Drive-In Theatres

Everyone remembers drive-in theatres, a few are still even operated across America today. The beginning of drive-in theatres was in Las Crusces, New Mexico on April 23, 1915. The location was an outdoor auditorium with seating for 700 but they also allowed cars to park on the grounds and view the movie “Bags of Gold’ from the seats of the auto.

However, the real start of drive-in theatres was in Camden, New Jersey on June 6, 1933. The owner Richard Hollingshead found that his mother could not get comfortable in traditional theatre seats. So he had her sit in the car and he placed a 1928 movie projector on the hood of the car and tied two sheets to trees in his yard.
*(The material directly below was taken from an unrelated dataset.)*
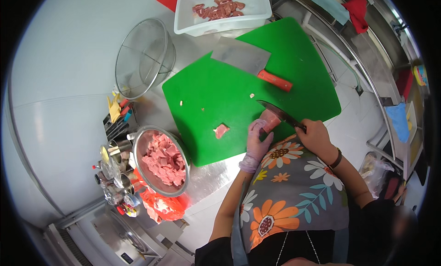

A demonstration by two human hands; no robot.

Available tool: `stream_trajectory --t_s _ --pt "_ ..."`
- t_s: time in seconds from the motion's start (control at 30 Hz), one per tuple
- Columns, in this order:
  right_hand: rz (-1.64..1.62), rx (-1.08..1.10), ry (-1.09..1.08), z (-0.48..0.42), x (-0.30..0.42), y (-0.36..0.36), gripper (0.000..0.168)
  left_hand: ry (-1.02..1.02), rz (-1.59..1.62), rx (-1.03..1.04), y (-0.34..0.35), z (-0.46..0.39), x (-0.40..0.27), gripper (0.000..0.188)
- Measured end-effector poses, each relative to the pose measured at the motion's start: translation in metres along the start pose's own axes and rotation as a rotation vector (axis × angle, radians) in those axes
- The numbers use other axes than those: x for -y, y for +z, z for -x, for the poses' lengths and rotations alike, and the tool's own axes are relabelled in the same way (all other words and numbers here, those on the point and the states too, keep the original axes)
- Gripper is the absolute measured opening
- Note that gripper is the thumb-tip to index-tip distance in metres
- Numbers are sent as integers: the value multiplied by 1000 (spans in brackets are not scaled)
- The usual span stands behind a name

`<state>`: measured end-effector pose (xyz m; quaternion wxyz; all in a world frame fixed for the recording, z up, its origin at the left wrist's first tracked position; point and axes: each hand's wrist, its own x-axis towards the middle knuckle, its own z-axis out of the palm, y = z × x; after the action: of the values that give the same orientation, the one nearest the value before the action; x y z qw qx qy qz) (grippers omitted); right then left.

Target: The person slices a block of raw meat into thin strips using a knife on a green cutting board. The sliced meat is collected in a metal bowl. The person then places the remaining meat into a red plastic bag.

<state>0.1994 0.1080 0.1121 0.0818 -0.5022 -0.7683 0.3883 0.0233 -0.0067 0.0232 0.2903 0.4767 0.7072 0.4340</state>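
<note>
My left hand point(258, 142), in a thin translucent glove, holds a piece of raw meat point(270, 121) near the lower edge of a green cutting board point(234, 107). My right hand point(316, 136), bare with a dark band at the wrist, grips the handle of a dark-bladed knife point(280, 113). The blade lies along the far right end of the meat. A smaller cut piece of meat point(221, 131) rests on the board to the left, and a few small scraps lie about. A cleaver with a red handle point(275, 80) lies farther up the board.
A metal bowl point(136, 155) of cut meat stands left, beside a red plastic bag point(165, 207) and several jars. A wire mesh basket point(141, 59) stands upper left. A white plastic tub point(224, 27) with sliced meat is beyond the board. Knives stand in a rack point(119, 128).
</note>
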Motion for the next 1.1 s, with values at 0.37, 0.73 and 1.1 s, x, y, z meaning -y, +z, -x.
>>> stream_trajectory --t_s 0.37,0.73,1.1 --pt "84 37 52 8 2 1 22 -36 -101 -119 17 -14 10 46" --pt "297 124 37 27 9 8 20 -131 88 -157 24 -8 14 35" --pt "432 361 136 9 20 20 16 -250 148 -141 26 -8 9 30"
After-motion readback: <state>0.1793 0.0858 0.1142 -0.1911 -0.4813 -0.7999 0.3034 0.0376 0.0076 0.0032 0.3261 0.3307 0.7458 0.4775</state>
So successful, he developed the ‘Park-in Theatre’. He even developed a series of ramps so the cars arriving later would be at different heights and could still see the screen. For his new business, he charged 25 cents per person up to a maximum of $1 for a full carload. The first movie he showed was “Wivies Beware”. Others opened similar drive-in theatres but the concept did not boom until car speakers hung in each auto were invented in the 1940s.

By 1958 during the height of this type of theatre there were about 4,063 drive-in theatres across the nation. However, there would be a decline in later years. Traditional indoor theatres could show movies all day whereas drive-ins could only show movies at night. Still that had problems if it was rainy, stormy or snowy, very few came to the drive-in.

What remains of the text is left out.